START Extracted information

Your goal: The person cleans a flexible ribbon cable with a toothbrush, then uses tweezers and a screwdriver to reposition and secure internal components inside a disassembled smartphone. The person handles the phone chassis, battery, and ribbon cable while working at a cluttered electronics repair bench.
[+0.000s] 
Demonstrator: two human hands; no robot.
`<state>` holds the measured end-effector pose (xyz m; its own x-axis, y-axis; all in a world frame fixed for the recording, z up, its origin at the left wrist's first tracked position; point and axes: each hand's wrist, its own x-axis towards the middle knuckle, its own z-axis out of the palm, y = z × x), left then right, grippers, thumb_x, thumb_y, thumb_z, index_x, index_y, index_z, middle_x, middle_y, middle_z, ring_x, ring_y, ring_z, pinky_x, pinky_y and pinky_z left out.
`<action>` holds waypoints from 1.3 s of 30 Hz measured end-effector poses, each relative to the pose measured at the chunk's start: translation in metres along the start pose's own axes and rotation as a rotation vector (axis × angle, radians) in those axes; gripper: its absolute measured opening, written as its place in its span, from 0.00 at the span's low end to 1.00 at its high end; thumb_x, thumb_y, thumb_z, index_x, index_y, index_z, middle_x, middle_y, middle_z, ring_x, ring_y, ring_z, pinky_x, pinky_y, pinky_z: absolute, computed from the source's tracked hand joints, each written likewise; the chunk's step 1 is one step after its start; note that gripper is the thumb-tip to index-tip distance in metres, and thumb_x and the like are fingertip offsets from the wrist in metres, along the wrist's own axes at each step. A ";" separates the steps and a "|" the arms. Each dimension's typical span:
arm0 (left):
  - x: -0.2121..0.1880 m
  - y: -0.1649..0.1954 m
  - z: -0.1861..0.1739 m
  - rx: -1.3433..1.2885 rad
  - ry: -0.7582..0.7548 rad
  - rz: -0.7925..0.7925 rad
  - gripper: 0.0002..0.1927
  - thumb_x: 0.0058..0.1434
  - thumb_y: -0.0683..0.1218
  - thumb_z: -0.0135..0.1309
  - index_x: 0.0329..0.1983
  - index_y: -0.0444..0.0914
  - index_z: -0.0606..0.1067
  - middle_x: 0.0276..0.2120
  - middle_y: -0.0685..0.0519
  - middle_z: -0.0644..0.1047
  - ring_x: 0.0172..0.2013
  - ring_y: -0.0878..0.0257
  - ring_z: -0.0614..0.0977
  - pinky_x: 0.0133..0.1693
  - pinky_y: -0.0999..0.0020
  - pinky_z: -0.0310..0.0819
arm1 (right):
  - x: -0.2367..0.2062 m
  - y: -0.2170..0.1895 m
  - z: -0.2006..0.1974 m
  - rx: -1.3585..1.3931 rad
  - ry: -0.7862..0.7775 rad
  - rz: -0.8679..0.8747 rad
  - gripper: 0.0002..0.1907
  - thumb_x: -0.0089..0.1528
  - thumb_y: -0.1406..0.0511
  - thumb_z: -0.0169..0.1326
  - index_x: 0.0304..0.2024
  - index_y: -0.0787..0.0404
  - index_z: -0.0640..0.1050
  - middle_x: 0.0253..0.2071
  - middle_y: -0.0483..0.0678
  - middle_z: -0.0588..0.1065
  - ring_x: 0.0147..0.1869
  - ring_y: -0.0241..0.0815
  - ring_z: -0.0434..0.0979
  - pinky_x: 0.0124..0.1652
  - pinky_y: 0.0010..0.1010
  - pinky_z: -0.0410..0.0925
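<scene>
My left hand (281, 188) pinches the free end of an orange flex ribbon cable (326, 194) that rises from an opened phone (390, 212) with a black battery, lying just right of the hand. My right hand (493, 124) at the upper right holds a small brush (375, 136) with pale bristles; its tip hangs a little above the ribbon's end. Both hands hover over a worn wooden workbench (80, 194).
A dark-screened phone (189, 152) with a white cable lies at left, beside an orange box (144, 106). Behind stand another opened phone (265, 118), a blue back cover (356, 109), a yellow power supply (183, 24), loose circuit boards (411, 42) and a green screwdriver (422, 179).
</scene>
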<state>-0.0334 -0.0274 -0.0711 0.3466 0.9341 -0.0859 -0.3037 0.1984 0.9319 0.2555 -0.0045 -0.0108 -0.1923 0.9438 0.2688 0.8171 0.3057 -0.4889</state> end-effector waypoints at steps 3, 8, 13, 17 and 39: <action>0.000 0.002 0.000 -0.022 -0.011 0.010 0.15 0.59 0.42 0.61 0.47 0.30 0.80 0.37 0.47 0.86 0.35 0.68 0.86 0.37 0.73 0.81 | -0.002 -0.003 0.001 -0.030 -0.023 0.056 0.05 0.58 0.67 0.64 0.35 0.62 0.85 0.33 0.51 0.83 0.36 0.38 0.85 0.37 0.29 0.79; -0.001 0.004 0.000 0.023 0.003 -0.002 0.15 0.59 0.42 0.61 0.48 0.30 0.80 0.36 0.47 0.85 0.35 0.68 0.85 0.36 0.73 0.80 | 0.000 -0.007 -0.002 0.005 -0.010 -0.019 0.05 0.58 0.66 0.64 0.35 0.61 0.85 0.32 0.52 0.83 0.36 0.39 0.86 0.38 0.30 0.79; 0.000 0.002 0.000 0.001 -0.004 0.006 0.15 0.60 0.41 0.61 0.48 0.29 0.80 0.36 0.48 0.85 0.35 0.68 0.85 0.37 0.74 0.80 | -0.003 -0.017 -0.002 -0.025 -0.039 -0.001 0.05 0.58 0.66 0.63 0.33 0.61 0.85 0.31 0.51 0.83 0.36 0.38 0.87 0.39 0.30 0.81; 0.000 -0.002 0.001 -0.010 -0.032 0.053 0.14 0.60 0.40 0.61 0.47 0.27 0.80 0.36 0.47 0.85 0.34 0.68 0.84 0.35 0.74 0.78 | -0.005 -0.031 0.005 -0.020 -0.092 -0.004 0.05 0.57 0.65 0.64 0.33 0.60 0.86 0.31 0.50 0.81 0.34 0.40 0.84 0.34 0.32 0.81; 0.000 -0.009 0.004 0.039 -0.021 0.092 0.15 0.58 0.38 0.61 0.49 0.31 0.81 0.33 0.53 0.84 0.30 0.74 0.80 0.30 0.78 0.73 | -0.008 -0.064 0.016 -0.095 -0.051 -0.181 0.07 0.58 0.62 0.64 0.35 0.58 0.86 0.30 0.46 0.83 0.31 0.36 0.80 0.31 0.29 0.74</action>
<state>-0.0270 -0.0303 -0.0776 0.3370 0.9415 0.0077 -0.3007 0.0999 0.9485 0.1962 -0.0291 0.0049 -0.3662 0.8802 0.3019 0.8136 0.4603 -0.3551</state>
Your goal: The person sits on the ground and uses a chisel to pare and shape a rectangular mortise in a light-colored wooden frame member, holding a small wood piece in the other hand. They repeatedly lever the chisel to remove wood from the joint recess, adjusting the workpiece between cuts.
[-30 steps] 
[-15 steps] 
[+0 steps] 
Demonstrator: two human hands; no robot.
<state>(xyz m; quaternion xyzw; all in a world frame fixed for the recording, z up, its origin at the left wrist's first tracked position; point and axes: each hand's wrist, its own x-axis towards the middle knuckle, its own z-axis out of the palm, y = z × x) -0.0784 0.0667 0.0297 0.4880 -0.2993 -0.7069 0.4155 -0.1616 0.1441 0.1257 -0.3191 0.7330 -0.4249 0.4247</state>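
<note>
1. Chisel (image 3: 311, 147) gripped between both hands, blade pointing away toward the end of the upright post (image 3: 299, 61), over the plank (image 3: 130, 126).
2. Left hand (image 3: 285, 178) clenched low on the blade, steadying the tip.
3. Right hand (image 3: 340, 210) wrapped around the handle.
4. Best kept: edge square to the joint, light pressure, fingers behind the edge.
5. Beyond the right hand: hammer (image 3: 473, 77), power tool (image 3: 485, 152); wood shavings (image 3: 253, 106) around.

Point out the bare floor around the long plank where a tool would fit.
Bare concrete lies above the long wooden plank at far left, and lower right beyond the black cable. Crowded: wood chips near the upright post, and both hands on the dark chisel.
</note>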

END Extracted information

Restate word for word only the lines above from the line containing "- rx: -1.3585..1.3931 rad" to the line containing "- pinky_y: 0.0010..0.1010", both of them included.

  - rx: -1.3585..1.3931 rad
  - ry: -0.7862..0.7775 rad
  - rz: -0.8679..0.8747 rad
  - gripper: 0.0002..0.1907
  - thumb_x: -0.0089..0.1528
  - thumb_y: -0.1406..0.0511
  - thumb_z: -0.0169..0.1326
  - index_x: 0.0304..0.2024
  - index_y: -0.0787..0.0404
  - index_z: -0.0640..0.1050
  - middle_x: 0.0253..0.2071
  - middle_y: -0.0483..0.0678
  - middle_z: -0.0588..0.1065
  - ring_x: 0.0147..0.1869
  - ring_y: -0.0241..0.0815
  - ring_z: -0.0434..0.0979
  - pinky_x: 0.0124..0.1652
  - pinky_y: 0.0010..0.1010

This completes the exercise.